TASK INPUTS:

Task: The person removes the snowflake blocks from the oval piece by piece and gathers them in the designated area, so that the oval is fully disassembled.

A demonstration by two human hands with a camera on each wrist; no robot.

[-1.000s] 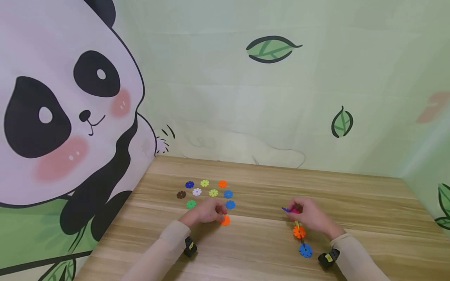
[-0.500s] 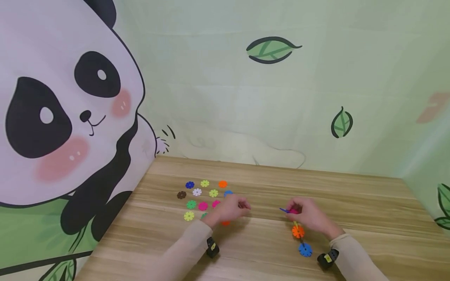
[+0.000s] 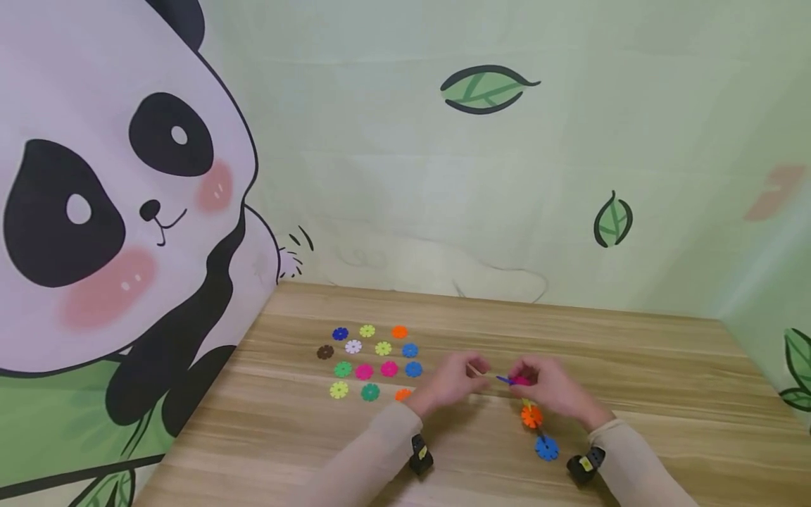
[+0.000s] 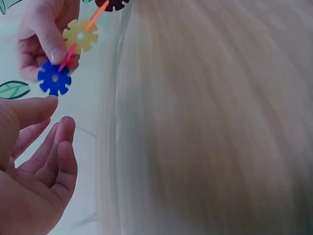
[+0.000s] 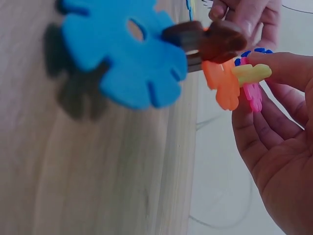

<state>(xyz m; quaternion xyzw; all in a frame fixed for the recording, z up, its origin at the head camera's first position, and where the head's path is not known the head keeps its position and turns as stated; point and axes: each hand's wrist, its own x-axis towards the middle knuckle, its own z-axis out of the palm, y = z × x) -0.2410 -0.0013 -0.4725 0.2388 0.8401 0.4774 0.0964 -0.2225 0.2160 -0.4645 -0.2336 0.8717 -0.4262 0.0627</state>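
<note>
My right hand (image 3: pixel 548 384) pinches a chain of slotted plastic snowflake discs near its upper end, at the pink disc (image 3: pixel 521 381). A dark blue disc (image 4: pixel 47 77) sticks out from that end toward my left hand (image 3: pixel 451 380). Below the grip run a yellow disc (image 4: pixel 73 34), an orange disc (image 3: pixel 531 417), a brown disc (image 5: pixel 225 43) and a light blue disc (image 5: pixel 127 68), slotted into one another. My left hand's thumb tip is right at the dark blue disc's edge in the left wrist view. Its fingers are loosely bent, with nothing showing between them.
Several loose discs lie in rough rows on the wooden table (image 3: pixel 285 436) to the left, among them a white disc (image 3: pixel 353 346), a brown one (image 3: pixel 325 352) and a green one (image 3: pixel 343 369). An orange disc (image 3: pixel 403 395) lies partly behind my left wrist. A printed wall cloth (image 3: pixel 393 176) stands behind.
My left hand has moved right, from over the loose discs to beside the chain's dark blue end, uncovering pink, yellow and green discs. My right hand has barely moved, still holding the chain.
</note>
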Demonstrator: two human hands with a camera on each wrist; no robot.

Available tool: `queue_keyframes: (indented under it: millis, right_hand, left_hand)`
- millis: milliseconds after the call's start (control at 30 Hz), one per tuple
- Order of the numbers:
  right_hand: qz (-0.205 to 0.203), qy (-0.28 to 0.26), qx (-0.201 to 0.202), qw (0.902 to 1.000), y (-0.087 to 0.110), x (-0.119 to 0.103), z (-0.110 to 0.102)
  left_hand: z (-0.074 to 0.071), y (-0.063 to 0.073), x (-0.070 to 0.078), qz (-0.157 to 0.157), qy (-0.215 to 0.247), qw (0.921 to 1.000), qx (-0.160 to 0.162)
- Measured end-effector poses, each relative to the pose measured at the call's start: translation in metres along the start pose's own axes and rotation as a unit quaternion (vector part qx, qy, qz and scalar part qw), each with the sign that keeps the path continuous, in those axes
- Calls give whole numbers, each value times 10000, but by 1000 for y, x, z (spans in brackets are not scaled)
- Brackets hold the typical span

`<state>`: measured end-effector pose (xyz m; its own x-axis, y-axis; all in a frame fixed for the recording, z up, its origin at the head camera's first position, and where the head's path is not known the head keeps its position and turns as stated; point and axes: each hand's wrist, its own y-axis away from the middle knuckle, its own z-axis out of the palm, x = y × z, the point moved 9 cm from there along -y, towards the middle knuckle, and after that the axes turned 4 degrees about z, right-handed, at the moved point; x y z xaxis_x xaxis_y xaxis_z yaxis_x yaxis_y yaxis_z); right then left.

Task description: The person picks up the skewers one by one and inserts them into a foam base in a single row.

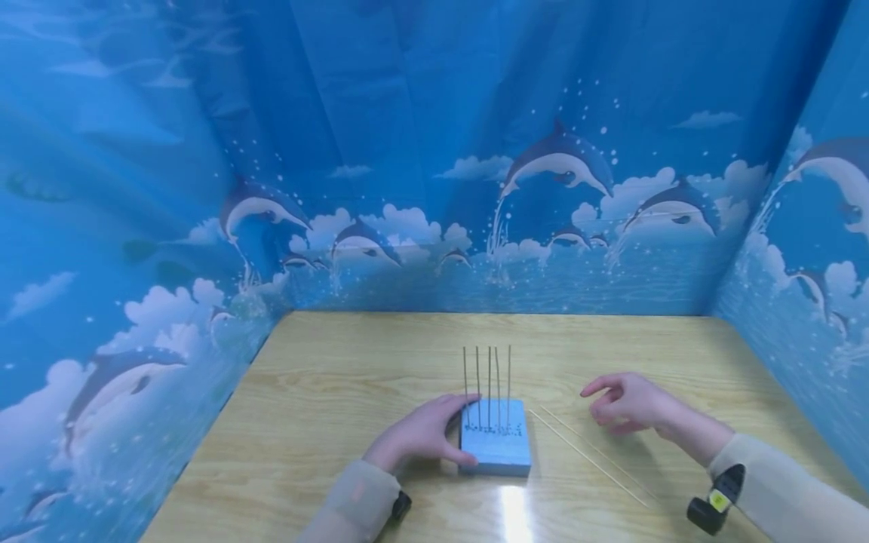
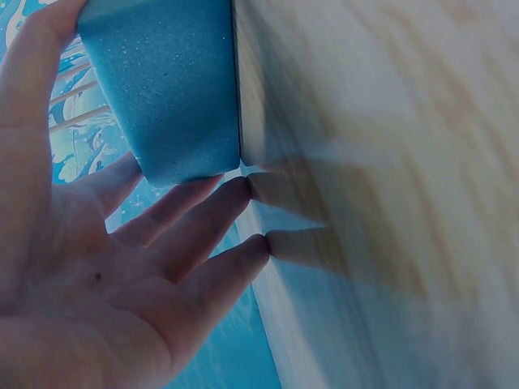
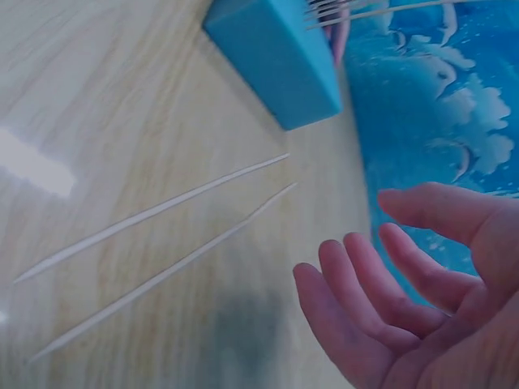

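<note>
A blue foam block (image 1: 498,454) sits on the table, with small dark holes across its top. Several thin skewers (image 1: 489,388) stand upright in it in a row. My left hand (image 1: 424,431) holds the block at its left side, thumb at the front corner and forefinger at the back; in the left wrist view its other fingertips rest on the tabletop. To the right, two loose skewers (image 3: 162,207) lie side by side on the wood. Above and beyond them hovers my right hand (image 1: 627,405), fingers loosely bent, holding nothing.
The wooden table (image 1: 326,452) stretches out on both sides of the block. Blue sheeting (image 1: 421,151) printed with dolphins and clouds walls it in at the back, left and right. A dark device (image 1: 720,498) is strapped to the right wrist.
</note>
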<state>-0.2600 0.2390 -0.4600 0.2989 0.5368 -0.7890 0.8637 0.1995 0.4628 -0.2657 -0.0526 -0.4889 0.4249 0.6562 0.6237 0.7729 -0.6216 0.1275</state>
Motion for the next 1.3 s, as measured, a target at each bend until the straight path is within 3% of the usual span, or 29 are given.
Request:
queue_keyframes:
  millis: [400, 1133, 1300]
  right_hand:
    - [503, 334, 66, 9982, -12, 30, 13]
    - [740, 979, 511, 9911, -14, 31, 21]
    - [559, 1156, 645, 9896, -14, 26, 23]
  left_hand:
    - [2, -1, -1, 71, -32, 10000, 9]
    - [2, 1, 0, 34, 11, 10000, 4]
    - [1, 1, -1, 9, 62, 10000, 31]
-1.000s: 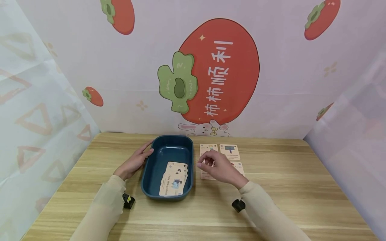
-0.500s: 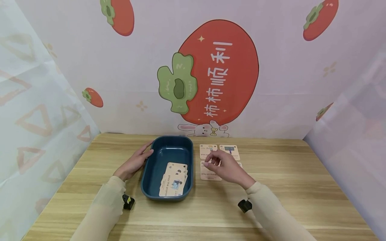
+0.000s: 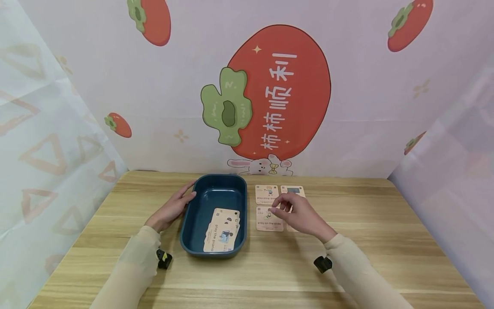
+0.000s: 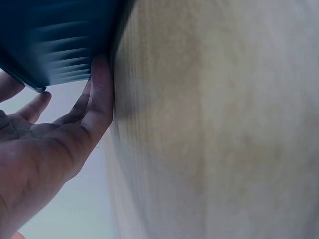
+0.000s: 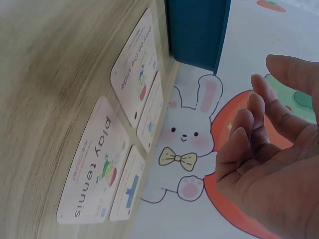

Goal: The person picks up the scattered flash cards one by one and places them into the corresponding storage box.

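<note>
My left hand [image 3: 172, 209] holds the left side of a dark blue rectangular tray [image 3: 184, 227], thumb at the rim and fingers against the outer wall [image 4: 65, 50]. A "play the piano" card [image 3: 218, 231] lies inside, on top of other cards. Over the right-hand group of cards hovers my right hand [image 3: 299, 214], its fingers loosely bent and holding nothing. Below it are a "play on the slide" card [image 3: 266, 225] and a "play tennis" card [image 5: 92, 169], mostly hidden in the head view. Behind them lie a "play ping-pong" card [image 3: 264, 196] and a card with a dark board picture [image 3: 295, 189].
The wooden table [image 3: 370, 240] ends at the back against a pale cloth backdrop [image 3: 359, 141] printed with persimmons and a rabbit. A patterned cloth [image 3: 54, 128] hangs along the left side. Each wrist wears a small black camera.
My right hand has moved to the right, away from the tray, uncovering the "play on the slide" and "play ping-pong" cards. The left hand and the tray have stayed in place.
</note>
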`<state>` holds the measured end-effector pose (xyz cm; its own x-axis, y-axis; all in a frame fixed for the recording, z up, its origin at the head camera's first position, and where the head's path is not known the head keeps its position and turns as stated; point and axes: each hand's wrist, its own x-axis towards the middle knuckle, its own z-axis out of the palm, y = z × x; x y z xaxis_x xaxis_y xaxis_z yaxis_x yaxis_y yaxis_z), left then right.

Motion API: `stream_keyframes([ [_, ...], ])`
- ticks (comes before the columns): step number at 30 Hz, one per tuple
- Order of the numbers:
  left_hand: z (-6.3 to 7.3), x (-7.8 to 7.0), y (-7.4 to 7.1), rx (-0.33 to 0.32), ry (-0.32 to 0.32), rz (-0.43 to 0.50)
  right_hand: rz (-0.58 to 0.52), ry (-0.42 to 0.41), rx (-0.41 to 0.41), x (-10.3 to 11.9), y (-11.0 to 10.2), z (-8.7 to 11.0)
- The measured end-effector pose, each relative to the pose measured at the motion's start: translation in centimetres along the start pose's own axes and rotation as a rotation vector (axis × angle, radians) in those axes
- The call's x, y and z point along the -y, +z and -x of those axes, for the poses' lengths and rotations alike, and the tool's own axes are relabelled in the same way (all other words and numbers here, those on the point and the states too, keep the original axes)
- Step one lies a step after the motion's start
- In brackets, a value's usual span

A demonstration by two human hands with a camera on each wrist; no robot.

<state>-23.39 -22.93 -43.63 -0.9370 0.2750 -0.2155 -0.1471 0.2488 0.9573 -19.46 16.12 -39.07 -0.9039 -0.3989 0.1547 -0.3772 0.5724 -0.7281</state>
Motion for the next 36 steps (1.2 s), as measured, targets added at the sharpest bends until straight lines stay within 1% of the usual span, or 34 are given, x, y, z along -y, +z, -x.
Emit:
stream_keyframes([
  [3, 0.0, 0.0, 0.0, -0.01, -0.01, 0.009, 0.002, -0.003, -0.006, -0.4, -0.3, 0.2],
  [16, 0.1, -0.1, 0.1, -0.001, 0.005, -0.011, 0.037, 0.037, -0.025, -2.2, -1.8, 1.2],
  [22, 0.1, 0.0, 0.0, -0.005, -0.008, 0.01, 0.059, 0.052, -0.028, -3.0, -2.3, 1.5],
  [31, 0.0, 0.0, -0.1, -0.018, -0.021, 0.002, 0.077, 0.092, -0.021, -4.6, -3.0, 1.8],
  [36, 0.0, 0.0, -0.1, -0.022, -0.024, 0.001, 0.077, 0.115, 0.002, -5.7, -3.3, 1.8],
])
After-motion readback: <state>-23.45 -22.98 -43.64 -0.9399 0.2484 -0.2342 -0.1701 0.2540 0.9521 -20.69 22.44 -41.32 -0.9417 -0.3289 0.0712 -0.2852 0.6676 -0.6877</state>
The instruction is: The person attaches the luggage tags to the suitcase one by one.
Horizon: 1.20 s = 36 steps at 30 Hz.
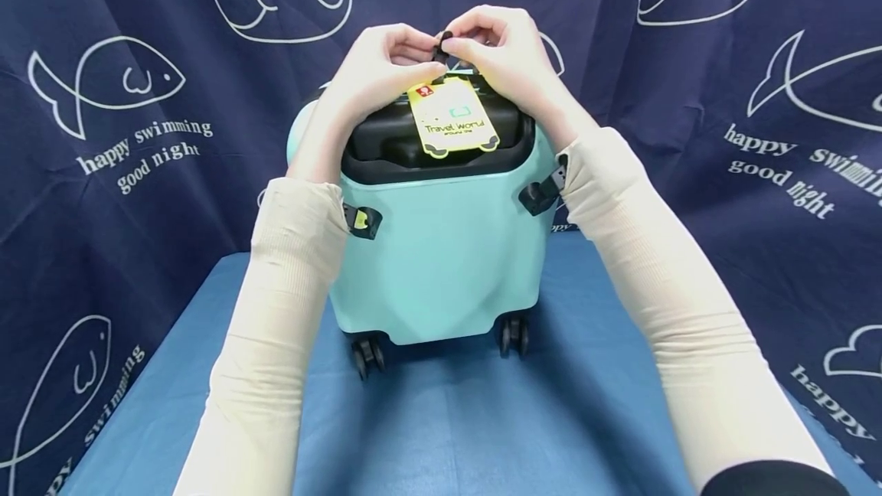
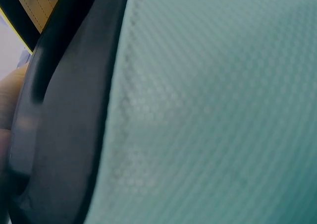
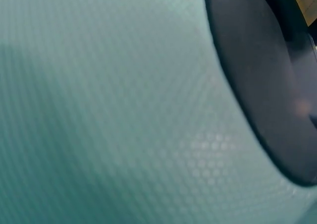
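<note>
A mint-green suitcase point(image 1: 441, 251) stands upright on its wheels, with a black recessed panel point(image 1: 372, 167) at its top. Above that panel, my left hand point(image 1: 382, 63) and right hand point(image 1: 503, 44) meet and pinch a small black strap point(image 1: 442, 48) between thumbs and fingertips. A yellow and white luggage tag point(image 1: 458, 117) printed "Travel World" hangs just below the fingers over the panel. In the left wrist view, the green shell point(image 2: 213, 105) fills most of the picture, and fingers show at the left edge. The right wrist view holds mostly shell point(image 3: 109, 105) and black panel point(image 3: 257, 75).
Black wheels point(image 1: 368, 354) under the suitcase rest on a blue cloth-covered table point(image 1: 441, 419). A dark blue curtain point(image 1: 227, 144) with white whale and fish drawings hangs behind and at both sides. Black wrist-camera mounts point(image 1: 363, 220) sit at both cream sleeves' cuffs, before the shell.
</note>
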Motion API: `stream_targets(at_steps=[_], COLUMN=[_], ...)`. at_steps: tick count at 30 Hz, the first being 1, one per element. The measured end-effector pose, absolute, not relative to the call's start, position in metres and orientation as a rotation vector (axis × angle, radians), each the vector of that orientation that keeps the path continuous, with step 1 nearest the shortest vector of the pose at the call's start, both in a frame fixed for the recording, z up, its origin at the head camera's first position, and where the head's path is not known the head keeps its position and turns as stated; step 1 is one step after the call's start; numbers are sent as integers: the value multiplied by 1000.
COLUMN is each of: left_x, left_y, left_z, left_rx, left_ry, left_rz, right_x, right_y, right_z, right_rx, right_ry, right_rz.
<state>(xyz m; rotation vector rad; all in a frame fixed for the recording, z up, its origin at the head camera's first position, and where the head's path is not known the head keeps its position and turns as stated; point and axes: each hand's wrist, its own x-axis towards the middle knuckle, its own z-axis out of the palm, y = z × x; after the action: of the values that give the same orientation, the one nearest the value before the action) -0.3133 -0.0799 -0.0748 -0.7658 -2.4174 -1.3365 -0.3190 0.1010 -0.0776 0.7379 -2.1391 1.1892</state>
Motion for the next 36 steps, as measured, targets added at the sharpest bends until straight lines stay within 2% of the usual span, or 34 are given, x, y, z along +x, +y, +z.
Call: stream_targets(at_steps=[12, 36], left_x=[-312, -311], left_y=[-80, -78], left_z=[-73, -74], left_rx=[-731, -760], left_ry=[-2468, -2483], left_rz=[-1206, -1183], right_x=[-315, -314], right_y=[100, 101], right_z=[-77, -80], right_rx=[889, 827], right_ry=[-2113, -2128], right_rz=[1372, 1279])
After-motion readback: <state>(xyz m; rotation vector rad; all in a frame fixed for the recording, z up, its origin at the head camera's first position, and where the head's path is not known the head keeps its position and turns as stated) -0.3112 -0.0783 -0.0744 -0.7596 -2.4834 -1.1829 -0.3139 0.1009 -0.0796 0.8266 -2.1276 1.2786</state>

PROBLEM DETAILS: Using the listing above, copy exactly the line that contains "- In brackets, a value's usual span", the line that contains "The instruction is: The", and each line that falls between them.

REPLY:
- In brackets, a value's usual span

A demonstration by two human hands with a camera on each wrist; no robot.

<state>-23.39 -22.93 -43.63 -0.9370 0.2750 -0.2155 -0.1471 0.2488 0.9573 -19.46 16.12 -39.07 -0.9039 -0.3989 0.1547 -0.3772 0.5724 -0.7281</state>
Motion for the next 36 steps (1.2 s), as measured, targets added at the sharpest bends until straight lines stay within 1% of the usual span, or 34 are given, x, y, z along -y, +z, -x.
Emit:
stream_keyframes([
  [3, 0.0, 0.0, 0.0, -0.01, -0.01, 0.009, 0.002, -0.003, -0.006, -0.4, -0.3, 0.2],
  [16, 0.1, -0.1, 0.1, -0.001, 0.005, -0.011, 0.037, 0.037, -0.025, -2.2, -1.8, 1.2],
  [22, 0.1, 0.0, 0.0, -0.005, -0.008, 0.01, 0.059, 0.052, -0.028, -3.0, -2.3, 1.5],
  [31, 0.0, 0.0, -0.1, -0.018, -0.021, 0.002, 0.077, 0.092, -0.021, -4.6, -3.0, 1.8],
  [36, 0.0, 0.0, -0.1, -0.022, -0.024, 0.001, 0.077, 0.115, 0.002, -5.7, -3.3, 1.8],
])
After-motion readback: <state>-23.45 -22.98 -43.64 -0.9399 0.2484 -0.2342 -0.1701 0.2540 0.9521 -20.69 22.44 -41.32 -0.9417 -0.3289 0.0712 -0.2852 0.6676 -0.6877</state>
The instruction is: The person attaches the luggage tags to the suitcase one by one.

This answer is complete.